◆ **Task directions**:
Pictures aside, each record should be reproduced exactly.

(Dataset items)
--- START ---

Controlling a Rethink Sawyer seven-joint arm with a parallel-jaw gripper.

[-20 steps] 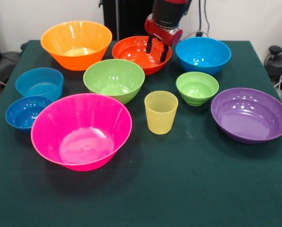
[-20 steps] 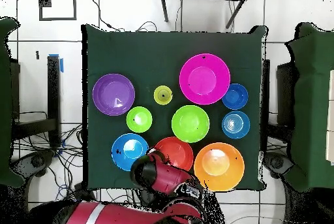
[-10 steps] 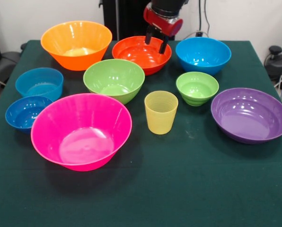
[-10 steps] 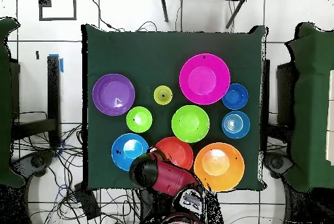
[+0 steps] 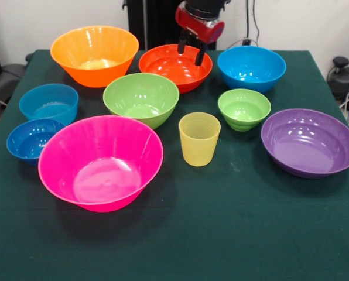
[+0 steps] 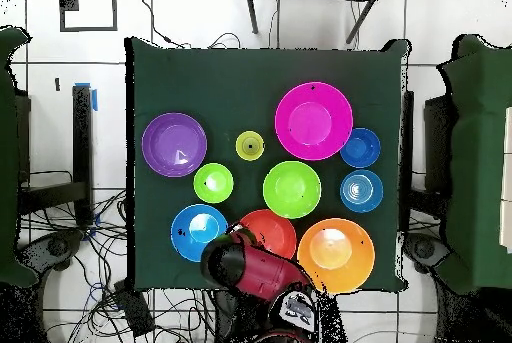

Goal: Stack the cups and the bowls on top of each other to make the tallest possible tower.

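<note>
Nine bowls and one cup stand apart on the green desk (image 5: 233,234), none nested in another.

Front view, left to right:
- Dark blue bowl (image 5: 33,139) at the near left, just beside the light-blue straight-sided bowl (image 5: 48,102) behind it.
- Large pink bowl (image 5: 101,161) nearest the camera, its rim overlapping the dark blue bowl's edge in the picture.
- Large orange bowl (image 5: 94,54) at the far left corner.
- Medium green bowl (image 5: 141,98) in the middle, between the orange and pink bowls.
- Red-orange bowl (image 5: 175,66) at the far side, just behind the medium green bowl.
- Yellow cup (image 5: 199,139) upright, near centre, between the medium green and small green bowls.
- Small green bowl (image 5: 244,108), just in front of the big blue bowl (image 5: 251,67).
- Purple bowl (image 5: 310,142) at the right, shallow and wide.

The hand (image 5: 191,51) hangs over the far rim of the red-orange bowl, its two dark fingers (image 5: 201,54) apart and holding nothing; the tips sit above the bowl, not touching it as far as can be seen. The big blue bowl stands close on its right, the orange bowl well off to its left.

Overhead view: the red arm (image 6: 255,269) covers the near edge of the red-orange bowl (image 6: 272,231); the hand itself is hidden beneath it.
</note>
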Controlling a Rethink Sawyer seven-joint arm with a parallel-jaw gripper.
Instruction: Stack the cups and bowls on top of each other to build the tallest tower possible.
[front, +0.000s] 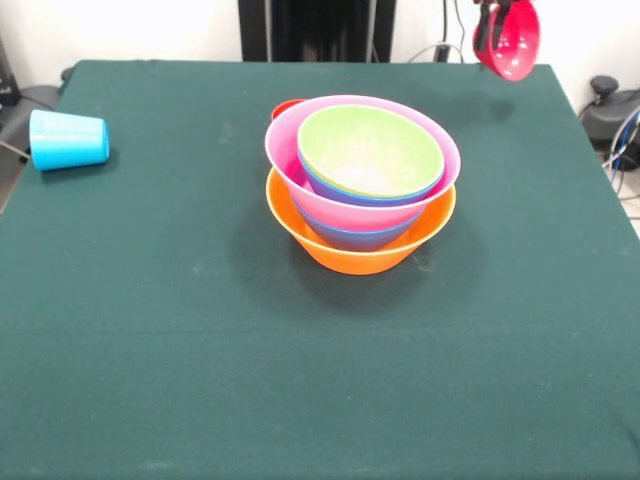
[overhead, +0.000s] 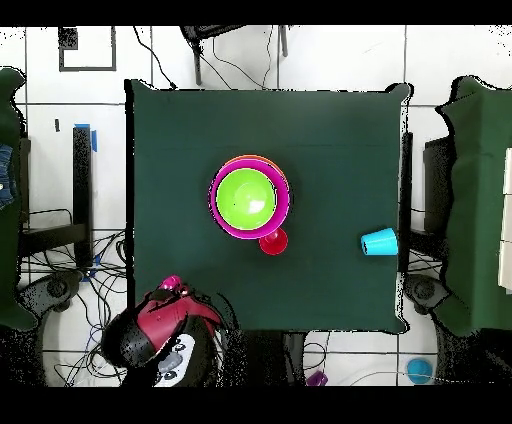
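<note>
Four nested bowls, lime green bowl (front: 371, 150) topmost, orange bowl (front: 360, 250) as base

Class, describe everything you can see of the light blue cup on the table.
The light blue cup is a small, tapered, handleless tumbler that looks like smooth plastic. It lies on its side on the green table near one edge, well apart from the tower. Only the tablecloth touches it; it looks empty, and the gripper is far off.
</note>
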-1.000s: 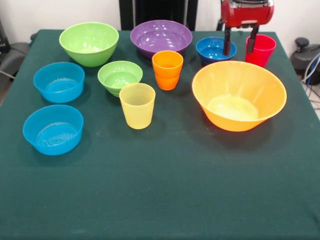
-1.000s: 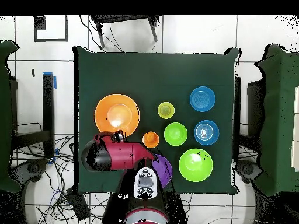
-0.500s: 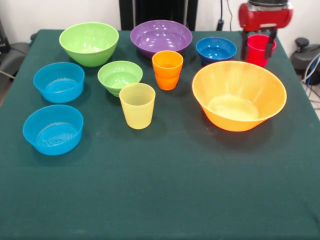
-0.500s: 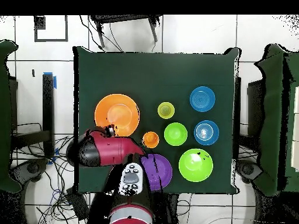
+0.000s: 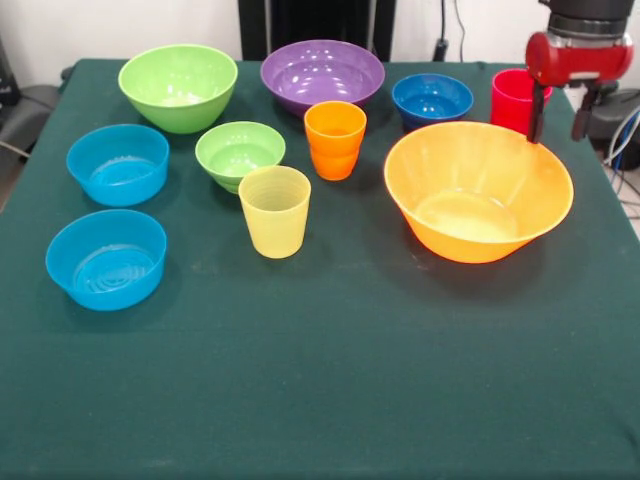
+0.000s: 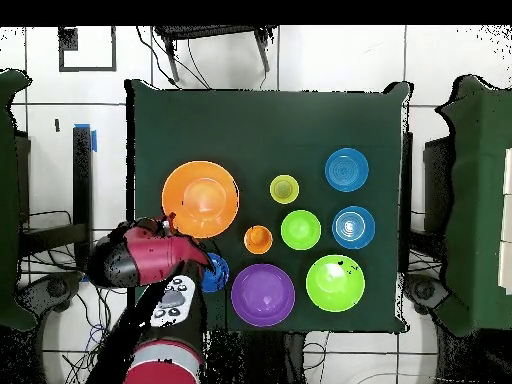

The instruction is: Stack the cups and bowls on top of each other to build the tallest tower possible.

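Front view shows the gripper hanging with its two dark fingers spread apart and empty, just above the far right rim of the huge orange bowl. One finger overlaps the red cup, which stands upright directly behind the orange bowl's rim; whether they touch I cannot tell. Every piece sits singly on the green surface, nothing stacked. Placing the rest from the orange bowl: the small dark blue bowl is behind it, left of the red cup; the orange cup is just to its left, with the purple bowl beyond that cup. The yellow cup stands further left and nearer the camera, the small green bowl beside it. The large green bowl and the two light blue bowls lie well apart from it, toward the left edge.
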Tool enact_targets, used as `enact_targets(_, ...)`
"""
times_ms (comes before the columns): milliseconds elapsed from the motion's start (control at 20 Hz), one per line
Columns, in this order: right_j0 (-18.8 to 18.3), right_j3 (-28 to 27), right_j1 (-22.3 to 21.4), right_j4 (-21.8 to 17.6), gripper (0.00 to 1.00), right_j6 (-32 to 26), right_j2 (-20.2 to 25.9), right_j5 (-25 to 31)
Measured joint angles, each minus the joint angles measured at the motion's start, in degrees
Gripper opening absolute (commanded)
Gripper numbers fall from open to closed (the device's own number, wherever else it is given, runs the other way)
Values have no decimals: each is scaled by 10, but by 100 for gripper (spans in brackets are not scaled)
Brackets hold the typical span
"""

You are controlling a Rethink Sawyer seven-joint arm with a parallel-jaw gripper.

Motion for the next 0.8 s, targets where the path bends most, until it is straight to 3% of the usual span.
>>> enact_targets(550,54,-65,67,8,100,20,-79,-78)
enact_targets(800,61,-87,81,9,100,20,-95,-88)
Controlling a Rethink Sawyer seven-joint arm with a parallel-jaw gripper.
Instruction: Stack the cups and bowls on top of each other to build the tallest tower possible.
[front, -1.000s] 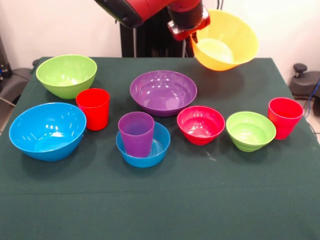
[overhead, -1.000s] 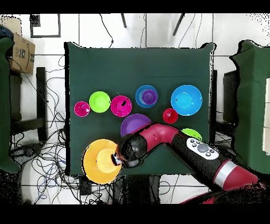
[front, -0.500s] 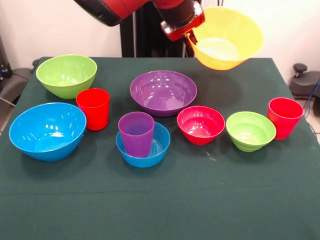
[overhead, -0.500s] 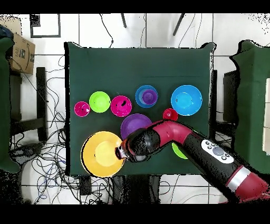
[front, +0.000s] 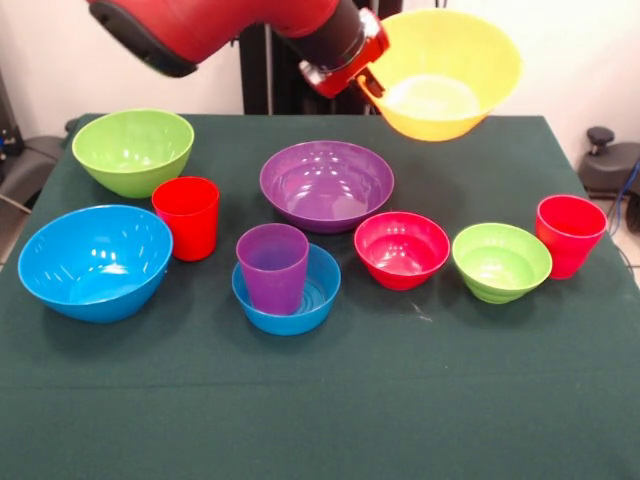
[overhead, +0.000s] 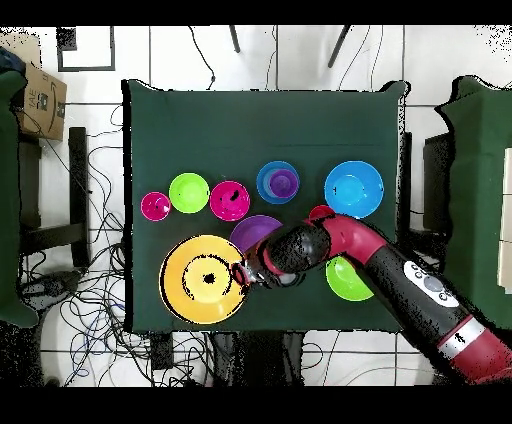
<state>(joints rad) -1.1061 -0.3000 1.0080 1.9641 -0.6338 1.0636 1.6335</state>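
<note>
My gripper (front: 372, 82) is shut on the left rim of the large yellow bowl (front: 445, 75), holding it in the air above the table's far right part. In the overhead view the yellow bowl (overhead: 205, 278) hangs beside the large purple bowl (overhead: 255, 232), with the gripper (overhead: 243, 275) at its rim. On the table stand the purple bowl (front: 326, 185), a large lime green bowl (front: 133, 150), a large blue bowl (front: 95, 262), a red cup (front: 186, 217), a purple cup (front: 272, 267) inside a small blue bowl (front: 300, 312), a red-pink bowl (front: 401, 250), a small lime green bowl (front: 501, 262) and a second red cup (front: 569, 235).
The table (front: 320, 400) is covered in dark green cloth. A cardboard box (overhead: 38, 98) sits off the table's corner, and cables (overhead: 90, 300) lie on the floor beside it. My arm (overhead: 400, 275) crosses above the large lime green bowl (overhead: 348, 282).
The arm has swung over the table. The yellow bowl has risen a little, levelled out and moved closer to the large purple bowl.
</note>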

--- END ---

◆ **Response box**:
Controlling a Rethink Sawyer seven-joint arm with a parallel-jaw gripper.

[-20 steps] 
[-20 steps] 
[-10 steps] 
[-10 steps] 
[+0 steps] 
[+0 steps] 

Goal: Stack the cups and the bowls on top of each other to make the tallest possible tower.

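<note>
Nine bowls and one cup stand apart on the green desk (image 5: 233,234), none nested in another.

Front view, left to right:
- Dark blue bowl (image 5: 33,139) at the near left, just beside the light-blue straight-sided bowl (image 5: 48,102) behind it.
- Large pink bowl (image 5: 101,161) nearest the camera, its rim overlapping the dark blue bowl's edge in the picture.
- Large orange bowl (image 5: 94,54) at the far left corner.
- Medium green bowl (image 5: 141,98) in the middle, between the orange and pink bowls.
- Red-orange bowl (image 5: 175,66) at the far side, just behind the medium green bowl.
- Yellow cup (image 5: 199,139) upright, near centre, between the medium green and small green bowls.
- Small green bowl (image 5: 244,108), just in front of the big blue bowl (image 5: 251,67).
- Purple bowl (image 5: 310,142) at the right, shallow and wide.

The hand (image 5: 191,51) hangs over the far rim of the red-orange bowl, its two dark fingers (image 5: 201,54) apart and holding nothing; the tips sit above the bowl, not touching it as far as can be seen. The big blue bowl stands close on its right, the orange bowl well off to its left.

Overhead view: the red arm (image 6: 255,269) covers the near edge of the red-orange bowl (image 6: 272,231); the hand itself is hidden beneath it.
</note>
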Controlling a Rethink Sawyer seven-joint arm with a parallel-jaw gripper.
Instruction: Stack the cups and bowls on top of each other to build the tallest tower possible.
[front, +0.000s] 
[overhead, +0.000s] 
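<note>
Four nested bowls, lime green bowl (front: 371, 150) topmost, orange bowl (front: 360, 250) as base

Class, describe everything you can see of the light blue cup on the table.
The light blue cup is a small, tapered, handleless tumbler that looks like smooth plastic. It lies on its side on the green table near one edge, well apart from the tower. Only the tablecloth touches it; it looks empty, and the gripper is far off.
</note>
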-1.000s: 
-1.000s: 
-0.500s: 
-0.500s: 
+0.000s: 
+0.000s: 

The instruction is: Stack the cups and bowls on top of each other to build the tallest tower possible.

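Front view shows the gripper hanging with its two dark fingers spread apart and empty, just above the far right rim of the huge orange bowl. One finger overlaps the red cup, which stands upright directly behind the orange bowl's rim; whether they touch I cannot tell. Every piece sits singly on the green surface, nothing stacked. Placing the rest from the orange bowl: the small dark blue bowl is behind it, left of the red cup; the orange cup is just to its left, with the purple bowl beyond that cup. The yellow cup stands further left and nearer the camera, the small green bowl beside it. The large green bowl and the two light blue bowls lie well apart from it, toward the left edge.
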Tool enact_targets, used as `enact_targets(_, ...)`
"""
times_ms (comes before the columns): milliseconds elapsed from the motion's start (control at 20 Hz), one per line
Columns, in this order: right_j0 (-18.8 to 18.3), right_j3 (-28 to 27), right_j1 (-22.3 to 21.4), right_j4 (-21.8 to 17.6), gripper (0.00 to 1.00), right_j6 (-32 to 26), right_j2 (-20.2 to 25.9), right_j5 (-25 to 31)
Measured joint angles, each minus the joint angles measured at the motion's start, in degrees
Gripper opening absolute (commanded)
Gripper numbers fall from open to closed (the device's own number, wherever else it is given, runs the other way)
Values have no decimals: each is scaled by 10, but by 100 for gripper (spans in brackets are not scaled)
Brackets hold the typical span
"""

You are controlling a Rethink Sawyer seven-joint arm with a parallel-jaw gripper.

Motion for the next 0.8 s, targets where the path bends most, until it is straight to 3% of the usual span.
>>> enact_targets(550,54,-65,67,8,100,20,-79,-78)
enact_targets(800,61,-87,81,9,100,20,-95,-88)
Controlling a Rethink Sawyer seven-joint arm with a parallel-jaw gripper.
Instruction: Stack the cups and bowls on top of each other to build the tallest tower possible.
[front, -1.000s] 
[overhead, -1.000s] 
[front, -0.500s] 
[overhead, -0.500s] 
[front, +0.000s] 
[overhead, +0.000s] 
<state>(joints rad) -1.1061 -0.3000 1.0080 1.9641 -0.6338 1.0636 1.6335</state>
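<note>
My gripper (front: 372, 82) is shut on the left rim of the large yellow bowl (front: 445, 75), holding it in the air above the table's far right part. In the overhead view the yellow bowl (overhead: 205, 278) hangs beside the large purple bowl (overhead: 255, 232), with the gripper (overhead: 243, 275) at its rim. On the table stand the purple bowl (front: 326, 185), a large lime green bowl (front: 133, 150), a large blue bowl (front: 95, 262), a red cup (front: 186, 217), a purple cup (front: 272, 267) inside a small blue bowl (front: 300, 312), a red-pink bowl (front: 401, 250), a small lime green bowl (front: 501, 262) and a second red cup (front: 569, 235).
The table (front: 320, 400) is covered in dark green cloth. A cardboard box (overhead: 38, 98) sits off the table's corner, and cables (overhead: 90, 300) lie on the floor beside it. My arm (overhead: 400, 275) crosses above the large lime green bowl (overhead: 348, 282).
The arm has swung over the table. The yellow bowl has risen a little, levelled out and moved closer to the large purple bowl.
</note>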

No more work is needed for this exercise.